"""

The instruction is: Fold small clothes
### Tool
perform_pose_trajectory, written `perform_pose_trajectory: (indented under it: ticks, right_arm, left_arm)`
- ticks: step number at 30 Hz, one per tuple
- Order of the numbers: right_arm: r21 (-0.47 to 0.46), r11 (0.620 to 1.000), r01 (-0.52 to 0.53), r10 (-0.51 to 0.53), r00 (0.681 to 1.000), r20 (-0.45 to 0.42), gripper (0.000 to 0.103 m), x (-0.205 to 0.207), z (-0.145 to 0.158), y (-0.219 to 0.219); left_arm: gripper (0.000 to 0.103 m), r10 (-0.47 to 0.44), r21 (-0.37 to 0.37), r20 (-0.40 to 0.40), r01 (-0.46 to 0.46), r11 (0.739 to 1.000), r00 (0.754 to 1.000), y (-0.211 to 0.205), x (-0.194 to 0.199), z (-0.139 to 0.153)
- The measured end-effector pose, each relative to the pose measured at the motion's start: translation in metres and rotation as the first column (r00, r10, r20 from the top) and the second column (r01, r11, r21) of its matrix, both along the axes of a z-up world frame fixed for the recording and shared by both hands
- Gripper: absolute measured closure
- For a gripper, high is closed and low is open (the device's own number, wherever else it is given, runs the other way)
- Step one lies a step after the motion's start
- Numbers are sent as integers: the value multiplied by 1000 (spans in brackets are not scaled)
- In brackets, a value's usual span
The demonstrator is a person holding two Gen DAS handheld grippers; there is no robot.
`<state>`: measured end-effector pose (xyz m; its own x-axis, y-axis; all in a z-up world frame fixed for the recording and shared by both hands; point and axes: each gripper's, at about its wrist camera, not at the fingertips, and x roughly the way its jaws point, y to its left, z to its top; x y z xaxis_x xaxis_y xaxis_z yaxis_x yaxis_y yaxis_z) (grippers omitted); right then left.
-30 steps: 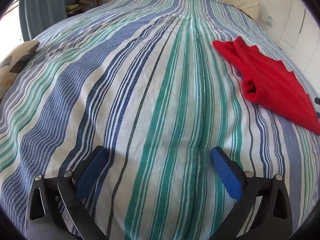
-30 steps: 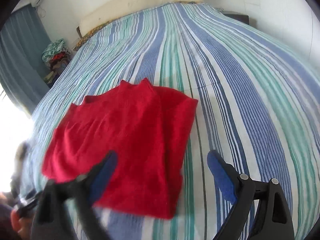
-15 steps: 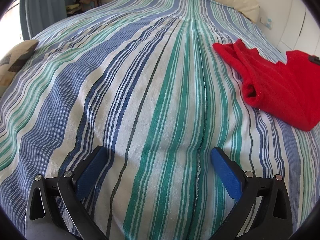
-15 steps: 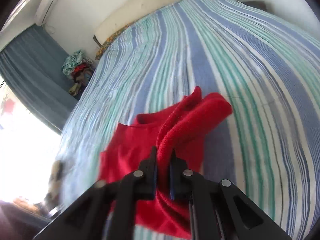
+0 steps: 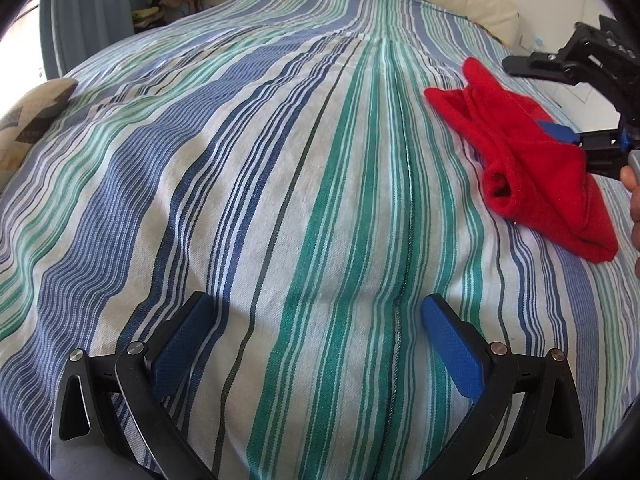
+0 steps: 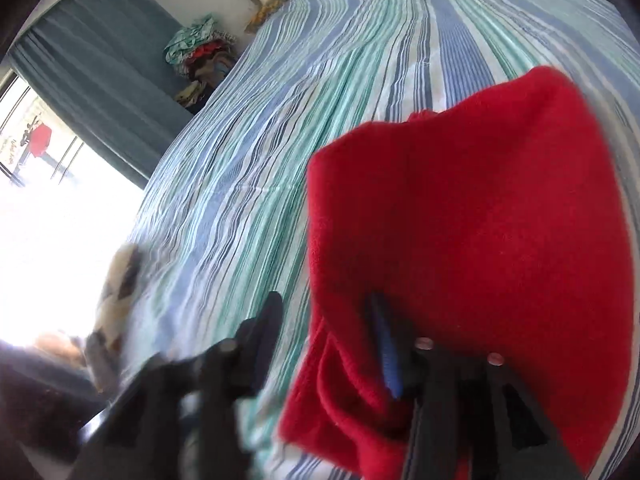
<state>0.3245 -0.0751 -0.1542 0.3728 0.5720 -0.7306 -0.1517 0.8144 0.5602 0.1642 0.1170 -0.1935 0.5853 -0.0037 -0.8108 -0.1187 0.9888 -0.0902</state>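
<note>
red garment (image 5: 540, 168): soft cloth, fleecy nap, matt
bedspread (image 5: 280, 200): woven striped cloth, visible coarse weave, matt
left gripper (image 5: 316, 344): black plastic arms, slight sheen; small bright metal rivets
finger pads (image 5: 450, 352): blue, finely dimpled texture, matt
right gripper (image 6: 328, 344): black plastic, blurred; blue pad
curtain (image 6: 108, 80): grey-blue cloth, matt, pleated

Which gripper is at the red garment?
The right gripper: its jaws have just been opening, with the red garment loose between them; the left gripper hangs open over bare striped sheet.
</note>
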Motion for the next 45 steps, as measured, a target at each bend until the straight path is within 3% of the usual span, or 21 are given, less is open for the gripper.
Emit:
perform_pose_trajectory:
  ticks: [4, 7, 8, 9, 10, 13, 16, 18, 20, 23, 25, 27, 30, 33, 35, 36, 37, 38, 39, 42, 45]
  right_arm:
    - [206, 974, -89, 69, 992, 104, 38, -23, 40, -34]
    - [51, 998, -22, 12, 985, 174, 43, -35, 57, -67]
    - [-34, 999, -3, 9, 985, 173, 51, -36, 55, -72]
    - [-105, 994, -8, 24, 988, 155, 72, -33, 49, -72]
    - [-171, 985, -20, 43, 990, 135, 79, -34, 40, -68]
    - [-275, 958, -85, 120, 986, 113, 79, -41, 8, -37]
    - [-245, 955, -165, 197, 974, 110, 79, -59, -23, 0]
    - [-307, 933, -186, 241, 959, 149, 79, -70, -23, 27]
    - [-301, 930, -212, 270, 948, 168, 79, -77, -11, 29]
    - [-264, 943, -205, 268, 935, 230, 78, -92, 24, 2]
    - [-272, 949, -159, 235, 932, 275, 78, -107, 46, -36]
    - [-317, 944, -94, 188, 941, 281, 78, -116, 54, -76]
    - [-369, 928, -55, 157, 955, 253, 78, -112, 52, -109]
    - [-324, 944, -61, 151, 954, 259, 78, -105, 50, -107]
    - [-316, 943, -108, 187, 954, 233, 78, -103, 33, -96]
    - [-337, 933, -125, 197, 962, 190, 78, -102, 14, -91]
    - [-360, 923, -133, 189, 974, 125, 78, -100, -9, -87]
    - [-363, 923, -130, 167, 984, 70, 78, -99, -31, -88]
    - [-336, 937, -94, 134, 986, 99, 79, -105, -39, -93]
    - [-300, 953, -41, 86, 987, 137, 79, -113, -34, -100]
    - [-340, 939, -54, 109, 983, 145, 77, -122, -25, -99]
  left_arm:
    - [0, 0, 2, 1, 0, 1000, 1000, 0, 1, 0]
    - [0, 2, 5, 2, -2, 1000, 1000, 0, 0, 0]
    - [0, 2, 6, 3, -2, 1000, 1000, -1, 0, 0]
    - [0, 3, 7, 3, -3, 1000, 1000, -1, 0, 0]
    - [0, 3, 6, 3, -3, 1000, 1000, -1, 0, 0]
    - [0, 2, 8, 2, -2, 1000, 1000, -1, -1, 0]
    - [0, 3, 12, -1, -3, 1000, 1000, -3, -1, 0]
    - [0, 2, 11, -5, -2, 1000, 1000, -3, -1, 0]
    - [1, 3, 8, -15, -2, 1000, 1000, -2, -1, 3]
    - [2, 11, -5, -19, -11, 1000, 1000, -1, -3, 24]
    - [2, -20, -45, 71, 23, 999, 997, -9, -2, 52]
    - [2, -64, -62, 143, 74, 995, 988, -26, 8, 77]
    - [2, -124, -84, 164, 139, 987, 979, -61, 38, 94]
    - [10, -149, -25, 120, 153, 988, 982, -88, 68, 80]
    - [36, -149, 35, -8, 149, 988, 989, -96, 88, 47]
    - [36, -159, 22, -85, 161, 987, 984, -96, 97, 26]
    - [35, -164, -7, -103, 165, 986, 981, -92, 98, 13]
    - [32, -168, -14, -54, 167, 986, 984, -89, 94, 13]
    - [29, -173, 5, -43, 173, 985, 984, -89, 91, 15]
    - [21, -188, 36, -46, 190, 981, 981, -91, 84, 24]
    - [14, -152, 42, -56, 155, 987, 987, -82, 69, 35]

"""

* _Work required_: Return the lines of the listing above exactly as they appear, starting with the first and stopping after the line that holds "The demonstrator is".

* _Output_:
The instruction is: Fold small clothes
### Tool
perform_pose_trajectory, written `perform_pose_trajectory: (indented under it: ticks, right_arm, left_arm)`
- ticks: step number at 30 Hz, one per tuple
- Order of the numbers: right_arm: r21 (-0.47 to 0.46), r11 (0.620 to 1.000), r01 (-0.52 to 0.53), r10 (-0.51 to 0.53), r00 (0.681 to 1.000), r20 (-0.45 to 0.42), gripper (0.000 to 0.103 m), x (-0.205 to 0.207), z (-0.145 to 0.158), y (-0.219 to 0.219); left_arm: gripper (0.000 to 0.103 m), r10 (-0.47 to 0.44), r21 (-0.37 to 0.37), r20 (-0.40 to 0.40), r01 (-0.46 to 0.46), r11 (0.739 to 1.000), r00 (0.754 to 1.000), y (-0.211 to 0.205), x (-0.194 to 0.199), z (-0.139 to 0.153)
- The measured end-effector pose, each relative to the pose measured at the motion's start: translation in metres and rotation as the first column (r00, r10, r20 from the top) and the second column (r01, r11, r21) of its matrix, both along the axes of a z-up world frame fixed for the recording and shared by both hands
- Gripper: absolute measured closure
- For a gripper, high is closed and low is open (the device's own number, wherever else it is given, runs the other way)
- Step one lies a step after the motion's start
- Numbers are sent as integers: the value multiplied by 1000 (spans in brackets are not scaled)
- In brackets, a value's usual span
The demonstrator is a person holding two Gen DAS handheld grippers; there is no robot.

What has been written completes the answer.